EXERCISE PROMPT:
Copy every line of the records below where the word "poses" occurs.

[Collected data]
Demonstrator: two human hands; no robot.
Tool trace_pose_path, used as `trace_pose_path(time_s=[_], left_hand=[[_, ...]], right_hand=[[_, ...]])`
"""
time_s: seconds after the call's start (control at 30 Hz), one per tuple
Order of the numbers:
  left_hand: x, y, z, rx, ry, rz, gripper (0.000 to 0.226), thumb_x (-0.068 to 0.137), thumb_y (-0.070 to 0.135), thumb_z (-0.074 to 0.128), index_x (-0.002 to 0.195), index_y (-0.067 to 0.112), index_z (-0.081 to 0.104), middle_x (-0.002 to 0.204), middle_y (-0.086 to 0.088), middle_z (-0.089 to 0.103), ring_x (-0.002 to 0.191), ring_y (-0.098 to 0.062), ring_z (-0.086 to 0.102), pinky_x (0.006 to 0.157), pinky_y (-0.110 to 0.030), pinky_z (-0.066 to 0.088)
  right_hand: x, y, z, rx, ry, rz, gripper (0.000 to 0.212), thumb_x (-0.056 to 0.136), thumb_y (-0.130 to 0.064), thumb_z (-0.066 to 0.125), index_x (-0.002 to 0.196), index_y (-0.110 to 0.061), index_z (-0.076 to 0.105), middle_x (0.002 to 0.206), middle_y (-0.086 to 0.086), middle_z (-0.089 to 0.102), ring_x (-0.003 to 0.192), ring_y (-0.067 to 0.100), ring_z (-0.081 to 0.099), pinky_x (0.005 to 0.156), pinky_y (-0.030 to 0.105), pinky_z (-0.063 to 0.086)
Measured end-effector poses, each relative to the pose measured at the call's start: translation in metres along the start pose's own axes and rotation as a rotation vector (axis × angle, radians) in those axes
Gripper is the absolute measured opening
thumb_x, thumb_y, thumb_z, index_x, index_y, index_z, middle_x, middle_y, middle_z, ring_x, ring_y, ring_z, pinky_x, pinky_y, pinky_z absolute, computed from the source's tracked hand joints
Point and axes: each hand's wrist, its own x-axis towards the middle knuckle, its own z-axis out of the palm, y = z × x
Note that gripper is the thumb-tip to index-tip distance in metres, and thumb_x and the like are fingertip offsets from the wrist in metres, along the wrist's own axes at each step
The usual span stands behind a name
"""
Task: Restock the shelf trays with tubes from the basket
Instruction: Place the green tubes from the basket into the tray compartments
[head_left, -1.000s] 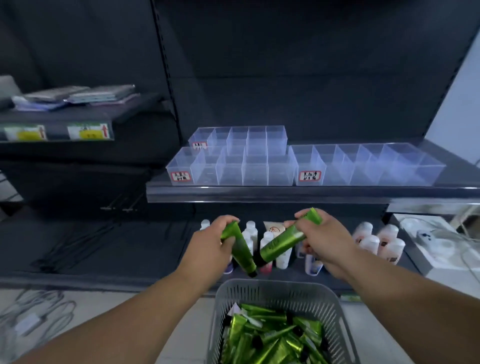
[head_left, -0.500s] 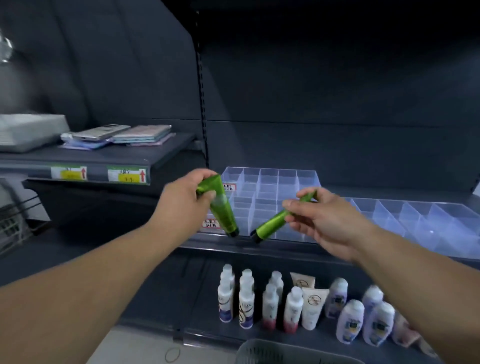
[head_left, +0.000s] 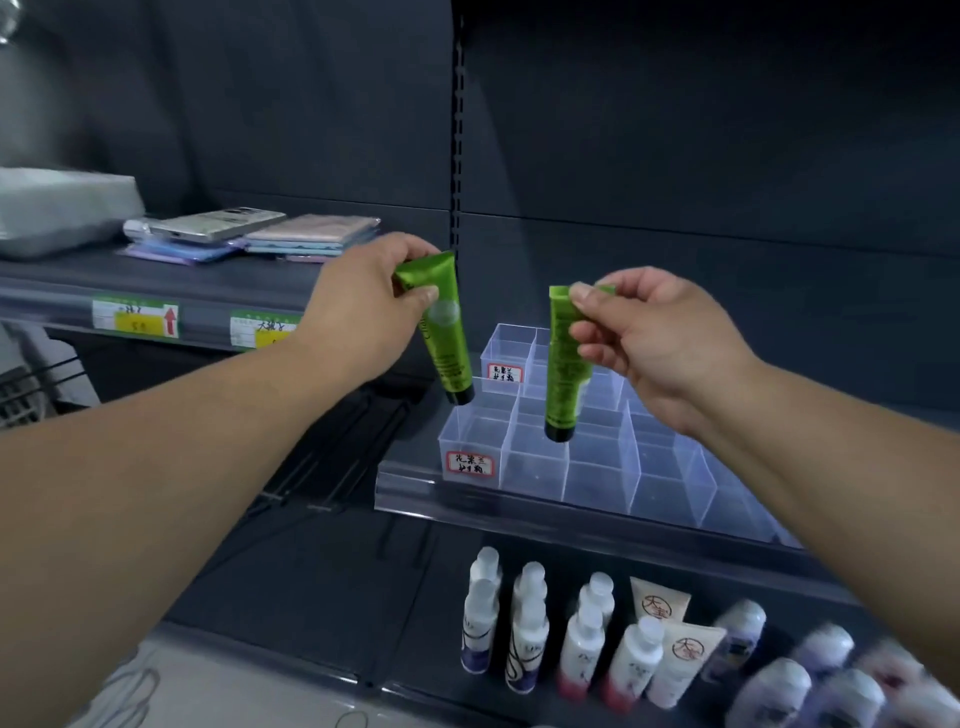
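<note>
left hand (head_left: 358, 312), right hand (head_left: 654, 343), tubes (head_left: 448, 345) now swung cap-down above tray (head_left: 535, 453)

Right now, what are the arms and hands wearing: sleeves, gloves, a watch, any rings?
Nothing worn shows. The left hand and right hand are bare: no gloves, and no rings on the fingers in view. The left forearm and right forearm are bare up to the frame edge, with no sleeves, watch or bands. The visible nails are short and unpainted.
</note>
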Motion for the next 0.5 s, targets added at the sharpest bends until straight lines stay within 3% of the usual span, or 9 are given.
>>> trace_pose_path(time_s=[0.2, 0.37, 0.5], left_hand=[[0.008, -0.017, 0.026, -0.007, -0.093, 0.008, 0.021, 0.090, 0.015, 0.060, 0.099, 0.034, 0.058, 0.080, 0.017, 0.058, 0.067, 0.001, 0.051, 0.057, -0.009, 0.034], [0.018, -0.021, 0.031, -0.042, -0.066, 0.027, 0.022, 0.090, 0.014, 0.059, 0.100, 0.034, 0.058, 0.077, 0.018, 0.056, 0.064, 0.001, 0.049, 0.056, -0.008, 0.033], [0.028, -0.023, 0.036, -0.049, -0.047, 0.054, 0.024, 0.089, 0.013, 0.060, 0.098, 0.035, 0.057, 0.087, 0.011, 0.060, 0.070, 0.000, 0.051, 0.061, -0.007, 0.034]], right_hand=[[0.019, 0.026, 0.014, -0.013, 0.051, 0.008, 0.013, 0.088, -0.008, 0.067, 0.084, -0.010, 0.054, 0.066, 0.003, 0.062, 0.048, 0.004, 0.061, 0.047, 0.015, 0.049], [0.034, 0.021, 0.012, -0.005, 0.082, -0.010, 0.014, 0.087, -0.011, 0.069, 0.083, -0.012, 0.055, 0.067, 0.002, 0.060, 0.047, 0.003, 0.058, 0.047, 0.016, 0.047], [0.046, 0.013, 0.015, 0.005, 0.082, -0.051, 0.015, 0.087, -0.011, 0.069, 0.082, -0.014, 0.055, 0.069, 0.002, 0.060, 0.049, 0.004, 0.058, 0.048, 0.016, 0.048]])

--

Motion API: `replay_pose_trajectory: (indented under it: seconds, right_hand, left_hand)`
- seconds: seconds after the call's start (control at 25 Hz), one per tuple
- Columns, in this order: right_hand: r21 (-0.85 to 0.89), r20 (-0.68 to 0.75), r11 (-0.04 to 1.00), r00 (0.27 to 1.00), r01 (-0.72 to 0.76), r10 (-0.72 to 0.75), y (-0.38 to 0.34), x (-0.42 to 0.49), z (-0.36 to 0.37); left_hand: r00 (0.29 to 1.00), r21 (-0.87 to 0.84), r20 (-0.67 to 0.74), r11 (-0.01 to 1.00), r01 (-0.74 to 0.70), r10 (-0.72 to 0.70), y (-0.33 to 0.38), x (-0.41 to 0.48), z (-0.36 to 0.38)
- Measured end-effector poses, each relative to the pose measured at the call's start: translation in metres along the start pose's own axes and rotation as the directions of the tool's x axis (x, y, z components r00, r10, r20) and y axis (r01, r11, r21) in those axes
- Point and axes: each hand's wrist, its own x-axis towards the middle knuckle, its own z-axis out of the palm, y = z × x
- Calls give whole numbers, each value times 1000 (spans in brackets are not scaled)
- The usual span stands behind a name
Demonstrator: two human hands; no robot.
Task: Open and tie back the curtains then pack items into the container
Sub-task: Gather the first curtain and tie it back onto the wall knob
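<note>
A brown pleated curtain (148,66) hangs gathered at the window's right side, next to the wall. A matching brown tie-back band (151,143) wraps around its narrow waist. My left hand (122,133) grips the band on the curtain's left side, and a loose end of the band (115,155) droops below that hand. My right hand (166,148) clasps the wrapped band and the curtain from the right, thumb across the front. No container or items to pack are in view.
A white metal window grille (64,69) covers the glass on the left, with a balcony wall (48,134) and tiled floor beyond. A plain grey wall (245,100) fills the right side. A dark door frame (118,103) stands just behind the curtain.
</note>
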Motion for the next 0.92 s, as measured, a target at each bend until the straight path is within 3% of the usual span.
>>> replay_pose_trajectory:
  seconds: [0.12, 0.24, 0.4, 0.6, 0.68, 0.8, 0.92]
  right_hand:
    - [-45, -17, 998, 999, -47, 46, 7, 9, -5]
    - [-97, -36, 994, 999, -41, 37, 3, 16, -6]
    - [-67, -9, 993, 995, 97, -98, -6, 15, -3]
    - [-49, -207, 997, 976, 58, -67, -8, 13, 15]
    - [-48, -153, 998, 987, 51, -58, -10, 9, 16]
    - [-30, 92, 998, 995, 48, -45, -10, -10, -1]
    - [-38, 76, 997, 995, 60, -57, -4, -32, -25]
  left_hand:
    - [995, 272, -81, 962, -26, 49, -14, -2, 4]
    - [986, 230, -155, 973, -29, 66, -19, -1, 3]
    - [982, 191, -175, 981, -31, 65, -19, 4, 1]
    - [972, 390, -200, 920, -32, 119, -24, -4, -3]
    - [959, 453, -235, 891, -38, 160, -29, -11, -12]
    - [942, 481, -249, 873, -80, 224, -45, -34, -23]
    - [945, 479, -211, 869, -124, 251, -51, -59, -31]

SOLUTION TO THE PROBLEM:
Measured end-effector poses, each relative to the pose measured at the call's start: translation in metres along the start pose's own axes and rotation as a rotation vector (axis × angle, radians) in those axes
- Measured end-effector poses, each relative to the pose measured at the call's start: translation in metres along the start pose's own axes and rotation as the directions of the tool's x axis (x, y, z components r00, r10, r20) and y axis (r01, r11, r21) in those axes

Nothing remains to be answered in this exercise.